La sostenibilidad turística va más allá de prácticas ambientales. Implica una transformación profunda en la forma de diseñar experiencias, gestionar destinos y distribuir beneficios. Requiere liderazgo institucional, innovación tecnológica, planificación territorial y, sobre todo, participación activa de las comunidades. Es en ese vínculo con el territorio donde el turismo encuentra su sentido más humano y duradero.

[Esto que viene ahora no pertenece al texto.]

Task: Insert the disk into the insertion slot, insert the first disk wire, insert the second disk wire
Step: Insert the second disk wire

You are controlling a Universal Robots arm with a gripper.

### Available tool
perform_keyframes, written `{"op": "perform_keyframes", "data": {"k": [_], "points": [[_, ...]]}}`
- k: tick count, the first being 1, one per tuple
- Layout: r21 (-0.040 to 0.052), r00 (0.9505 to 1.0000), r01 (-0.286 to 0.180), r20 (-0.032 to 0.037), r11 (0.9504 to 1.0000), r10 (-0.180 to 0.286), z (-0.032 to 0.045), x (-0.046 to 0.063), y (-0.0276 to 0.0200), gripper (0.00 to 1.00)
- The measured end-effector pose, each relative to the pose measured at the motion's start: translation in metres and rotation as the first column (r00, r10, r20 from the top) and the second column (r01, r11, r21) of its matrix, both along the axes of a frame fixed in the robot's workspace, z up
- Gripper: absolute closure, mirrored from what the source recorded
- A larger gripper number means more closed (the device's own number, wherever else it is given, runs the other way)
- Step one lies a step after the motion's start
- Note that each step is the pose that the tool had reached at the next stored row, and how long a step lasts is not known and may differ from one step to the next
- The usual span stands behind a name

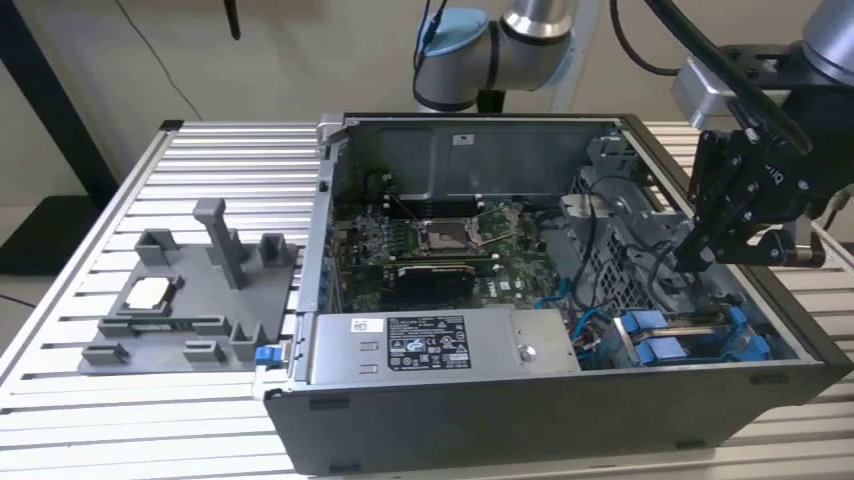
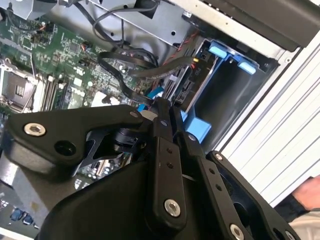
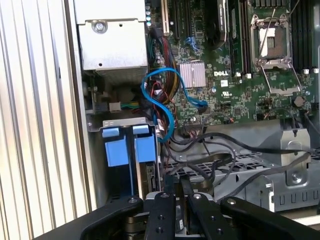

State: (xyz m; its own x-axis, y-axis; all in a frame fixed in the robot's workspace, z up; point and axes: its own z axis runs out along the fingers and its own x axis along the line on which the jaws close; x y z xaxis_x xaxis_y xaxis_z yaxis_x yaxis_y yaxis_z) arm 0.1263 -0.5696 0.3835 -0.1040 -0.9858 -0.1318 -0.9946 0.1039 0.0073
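Note:
The disk sits in the insertion slot at the case's lower corner on the exterior view's right, its blue carrier tabs (image 1: 657, 348) (image 3: 118, 148) facing out. Its grey connector end (image 2: 186, 88) shows beside the blue bay wall (image 2: 220, 85). My gripper (image 1: 705, 258) (image 2: 163, 107) (image 3: 182, 196) hangs inside the case just above that bay, fingers pressed together on the end of a dark disk wire (image 3: 207, 167) that loops up toward the board. A blue data wire (image 3: 161, 95) curls from the motherboard toward the bay, and its blue plug (image 2: 154, 92) lies right by my fingertips.
The silver power-supply box (image 1: 441, 343) lies along the case's front edge. The motherboard (image 1: 441, 240) fills the case floor, with loose cables (image 1: 607, 215) beside the drive cage. A grey fixture plate (image 1: 187, 295) rests on the slatted table (image 1: 80, 400) at the exterior view's left.

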Motion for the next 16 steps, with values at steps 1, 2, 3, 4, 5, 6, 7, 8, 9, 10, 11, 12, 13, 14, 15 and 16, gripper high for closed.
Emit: {"op": "perform_keyframes", "data": {"k": [1,2,3,4,5,6,7,8,9,10,11,12,13,14,15,16], "points": [[0.0001,1.0000,0.000,0.0009,1.0000,0.000,-0.0005,-0.002,0.0000,0.84],[0.0001,1.0000,0.001,0.0021,1.0000,-0.001,-0.0011,-0.004,0.0000,0.84],[0.0000,1.0000,0.001,0.0042,1.0000,-0.001,-0.0019,-0.005,0.0000,0.84],[-0.0014,1.0000,0.001,0.0065,1.0000,-0.001,-0.0029,-0.005,0.0000,0.84],[-0.0052,1.0000,0.001,0.0088,1.0000,-0.001,-0.0037,-0.005,0.0000,0.84],[-0.0097,0.9999,0.001,0.0105,1.0000,-0.001,-0.0044,-0.005,0.0001,0.84],[-0.0158,0.9999,0.001,0.0117,0.9999,0.000,-0.0053,-0.006,0.0002,0.84],[-0.0234,0.9999,0.001,0.0124,0.9997,0.000,-0.0062,-0.005,0.0002,0.84],[-0.0304,0.9999,0.001,0.0130,0.9995,0.000,-0.0071,-0.006,0.0003,0.84],[-0.0372,0.9999,0.001,0.0138,0.9993,0.000,-0.0079,-0.006,0.0004,0.84],[-0.0436,0.9999,0.001,0.0148,0.9990,0.000,-0.0087,-0.006,0.0004,0.84],[-0.0471,0.9999,0.001,0.0160,0.9989,0.000,-0.0096,-0.006,0.0004,0.84],[-0.0490,0.9999,0.001,0.0173,0.9988,0.000,-0.0104,-0.006,0.0004,0.84],[-0.0496,0.9998,0.001,0.0174,0.9988,0.000,-0.0107,-0.006,0.0004,0.84],[-0.0498,0.9998,0.001,0.0175,0.9988,0.000,-0.0107,-0.006,0.0004,0.84],[-0.0499,0.9998,0.001,0.0175,0.9988,0.000,-0.0109,-0.006,0.0004,0.84]]}}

En países como Chile, Colombia, México o Perú, esta transformación ya ha comenzado. Desde el fortalecimiento del turismo rural y comunitario, hasta la digitalización de la oferta en zonas históricamente rezagadas, se observan avances que merecen ser visibilizados y replicados. Sin embargo, persisten desafíos importantes: brechas en el capital humano, concentración de inversión en destinos tradicionales, y una articulación aún débil entre actores públicos y privados.

El turismo puede ser una herramienta poderosa para el desarrollo territorial, pero solo si se gestiona con visión estratégica y compromiso total. Este Día Mundial del Turismo es más que una efeméride: es una oportunidad para reafirmar que transformar el turismo es, en esencia, transformar nuestras sociedades.